Growing in any fashion – artist, athlete, person – requires a little stretch – a little reach beyond your grasp.

When you first lay hands on your camera and experience the creation of art, after getting that early encouragement from friends and family, your passion burns bright. Suddenly, you and your camera cannot be separated, you’re reading everything you can get your hands on, and you enjoy an explosion of fast learning and improvement.

The dopamine is just a-flowin’.

Then, you hit one of two walls:

1. You get the idea in your head, through internal inspiration or external pressure, that your art should come from a deep metaphysical well of creativity, from the whispers of the muse, from the expression of your very being.

2. You get good at shooting maybe a dozen specific photos under specific conditions, and then settle into a rut – your creative bug gets squashed, and you find yourself shooting the same photos over and over again.

Both of these scenarios will bring your progress as an artist to a crawl.

And as usual, the fire gets rekindled when you learn to balance the two extremes.

Depending upon your confidence and speed behind the camera, for each hour of shooting you should take 15-30 minutes to experiment with something new – a new scene at your favorite location, a new lighting technique, a new angle, a new pose or expression. The options are many.

For the first portion of my photo shoots, I do the tried-and-true shots – every photo I feel this client will want, based on my talk with them beforehand, how their personalities play during the shoot, and from past experience, what I know most folks like.

For the second portion, it’s all experimentation.

I may have in mind a specific photo I want to practice making, something that inspired me from the Internet, a magazine, or photography book. In this case, I’ve studied the photo or technique, researched the methods to make it, and long before taking the photo, I have a very clear map in my mind of what I want to shoot and how I need to get there.

I may also draw upon the muse and follow where she takes me. As you grow as an artist, this method of experimentation yields far better fruit. But even as a new professional, you may surprise yourself. Even when I let my imagination guide me, it’s because I have proactively chosen to use this precious time with a client to try new things.

I get my best results from this time by having a specific image to experiment with making – having studied well how to make it – and then riffing off of that idea with many similar variations.

Once I’ve set up the scene (found my location, sourced my light, checked my background, positioned and posed my subject, evoked the right expressions from them), I snap a few photos, study them on the camera, and make adjustments to try and best imitate the photo I had studied.
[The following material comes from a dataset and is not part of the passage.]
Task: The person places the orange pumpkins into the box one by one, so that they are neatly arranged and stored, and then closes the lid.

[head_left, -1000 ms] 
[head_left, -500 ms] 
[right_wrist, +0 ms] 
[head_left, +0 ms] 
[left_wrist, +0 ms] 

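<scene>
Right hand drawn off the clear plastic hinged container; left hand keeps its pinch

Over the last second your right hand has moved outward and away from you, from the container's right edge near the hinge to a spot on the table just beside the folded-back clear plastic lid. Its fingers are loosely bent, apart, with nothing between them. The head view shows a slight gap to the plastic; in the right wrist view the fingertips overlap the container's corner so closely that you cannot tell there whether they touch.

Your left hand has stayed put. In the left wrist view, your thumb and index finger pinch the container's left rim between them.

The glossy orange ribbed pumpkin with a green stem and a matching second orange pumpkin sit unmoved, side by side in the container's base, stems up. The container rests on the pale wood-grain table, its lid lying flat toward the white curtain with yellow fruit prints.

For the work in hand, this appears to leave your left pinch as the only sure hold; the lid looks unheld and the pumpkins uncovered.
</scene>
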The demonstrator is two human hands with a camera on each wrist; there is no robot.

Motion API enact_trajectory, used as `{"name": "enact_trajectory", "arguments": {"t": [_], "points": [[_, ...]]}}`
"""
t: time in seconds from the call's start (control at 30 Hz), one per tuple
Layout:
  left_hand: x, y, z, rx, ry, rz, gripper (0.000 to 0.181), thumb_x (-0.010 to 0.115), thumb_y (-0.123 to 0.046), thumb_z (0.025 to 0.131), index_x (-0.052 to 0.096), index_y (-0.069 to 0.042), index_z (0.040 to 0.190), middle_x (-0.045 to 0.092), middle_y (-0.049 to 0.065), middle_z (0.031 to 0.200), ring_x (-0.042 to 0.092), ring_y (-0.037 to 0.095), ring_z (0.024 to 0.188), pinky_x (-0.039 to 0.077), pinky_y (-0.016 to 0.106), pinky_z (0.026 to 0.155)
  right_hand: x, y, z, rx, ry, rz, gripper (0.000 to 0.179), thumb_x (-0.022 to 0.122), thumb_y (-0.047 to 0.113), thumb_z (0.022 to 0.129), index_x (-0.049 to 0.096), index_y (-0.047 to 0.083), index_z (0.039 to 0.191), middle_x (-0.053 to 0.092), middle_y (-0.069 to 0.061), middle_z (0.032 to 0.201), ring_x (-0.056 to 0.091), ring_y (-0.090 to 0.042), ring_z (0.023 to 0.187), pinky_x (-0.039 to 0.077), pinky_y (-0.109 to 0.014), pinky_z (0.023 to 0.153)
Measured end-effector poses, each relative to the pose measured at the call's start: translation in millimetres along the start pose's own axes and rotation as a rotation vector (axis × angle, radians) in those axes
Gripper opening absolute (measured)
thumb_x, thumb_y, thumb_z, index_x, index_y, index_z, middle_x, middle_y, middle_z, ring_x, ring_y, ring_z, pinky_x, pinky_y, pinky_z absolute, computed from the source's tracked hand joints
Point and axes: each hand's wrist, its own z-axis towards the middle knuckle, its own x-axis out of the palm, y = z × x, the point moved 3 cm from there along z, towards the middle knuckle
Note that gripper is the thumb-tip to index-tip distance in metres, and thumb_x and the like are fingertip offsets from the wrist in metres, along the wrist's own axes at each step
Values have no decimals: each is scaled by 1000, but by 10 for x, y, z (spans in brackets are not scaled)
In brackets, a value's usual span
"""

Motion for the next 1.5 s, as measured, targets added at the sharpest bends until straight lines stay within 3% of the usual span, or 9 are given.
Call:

When I better understand the photo I’m trying to make, having most likely failed but gleaned what did and didn’t work, I’ll experiment off this base setup and try all kinds of new things. If I feel the scene looks good, the light and location and background have good potential, I’ll let my imagination run wild and work the experiment for all I can learn.

For my style of shooting, this is a great way to end my shoots – the moment is fun, the energy is high, and my client can tell I’m wringing every ounce of art out of the shoot.

When you’re shooting for practice or portfolio (read: for free), spend a greater portion of your overall shoot practicing new techniques, scenes, etc.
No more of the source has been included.